The lifespan of fast-cycling roots is a critical parameter determining a large flux of plant carbon into soil through root turnover and is a biological feature regulating the capacity of a plant to capture soil water and nutrients via root-age-related physiological processes. While the importance of root lifespan to whole-plant and ecosystem processes is increasingly recognized, robust descriptions of this dynamic process and its response to changes in climatic and edaphic factors are lacking. Here we synthesize available information and propose testable hypotheses using conceptual models to describe how changes in temperature, water, nitrogen (N), and phosphorus (P) availability impact fine root lifespan within a species. Each model is based on intrinsic responses including root physiological activity and alteration of carbohydrate allocation at the whole-plant level as well as extrinsic factors including mycorrhizal fungi and pressure from pathogens, herbivores, and other microbes. Simplifying interactions among these factors, we propose three general principles describing fine root responses to complex environmental gradients. First, increases in a factor that strongly constrains plant growth (temperature, water, N, or P) should result in increased fine root lifespan. Second, increases in a factor that exceeds plant demand or tolerance should result in decreased lifespan. Third, as multiple factors interact fine root responses should be determined by the most dominant factor controlling plant growth. Moving forward, field experiments should determine which types of species (e.g., coarse vs. fine rooted, obligate vs. facultative mycotrophs) will express greater plasticity in response to environmental gradients while ecosystem models may begin to incorporate more detailed descriptions of root lifespan and turnover. Together these efforts will improve quantitative understanding of root dynamics and help to identify areas where future research should be focused.

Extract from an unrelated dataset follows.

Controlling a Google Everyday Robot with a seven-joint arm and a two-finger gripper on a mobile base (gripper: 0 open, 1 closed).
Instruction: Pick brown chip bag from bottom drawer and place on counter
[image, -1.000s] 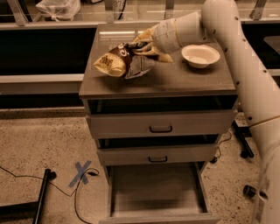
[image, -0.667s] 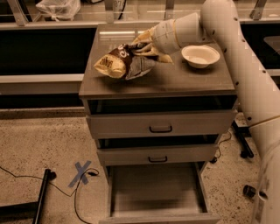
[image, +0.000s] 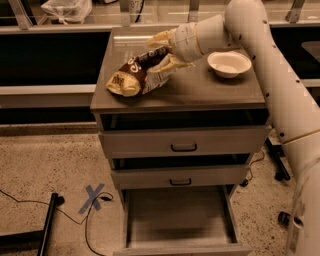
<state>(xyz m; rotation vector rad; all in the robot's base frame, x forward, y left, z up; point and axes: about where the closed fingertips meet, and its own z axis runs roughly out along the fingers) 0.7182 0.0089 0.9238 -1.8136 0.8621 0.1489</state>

Complementarity in nutrient foraging strategies of absorptive fine roots and arbuscular mycorrhizal fungi across 14 coexisting subtropical tree species

In most cases, both roots and mycorrhizal fungi are needed for plant nutrient foraging. Frequently, the colonization of roots by arbuscular mycorrhizal (AM) fungi seems to be greater in species with thick and sparsely branched roots than in species with thin and densely branched roots. Yet, whether a complementarity exists between roots and mycorrhizal fungi across these two types of root system remains unclear. We measured traits related to nutrient foraging (root morphology, architecture and proliferation, AM colonization and extramatrical hyphal length) across 14 coexisting AM subtropical tree species following root pruning and nutrient addition treatments. After root pruning, species with thinner roots showed more root growth, but lower mycorrhizal colonization, than species with thicker roots. Under multi-nutrient (NPK) addition, root growth increased, but mycorrhizal colonization decreased significantly, whereas no significant changes were found under nitrogen or phosphate additions. Moreover, root length proliferation was mainly achieved by altering root architecture, but not root morphology. Thin-root species seem to forage nutrients mainly via roots, whereas thick-root species rely more on mycorrhizal fungi. In addition, the reliance on mycorrhizal fungi was reduced by nutrient additions across all species. These findings highlight complementary strategies for nutrient foraging across coexisting species with contrasting root traits.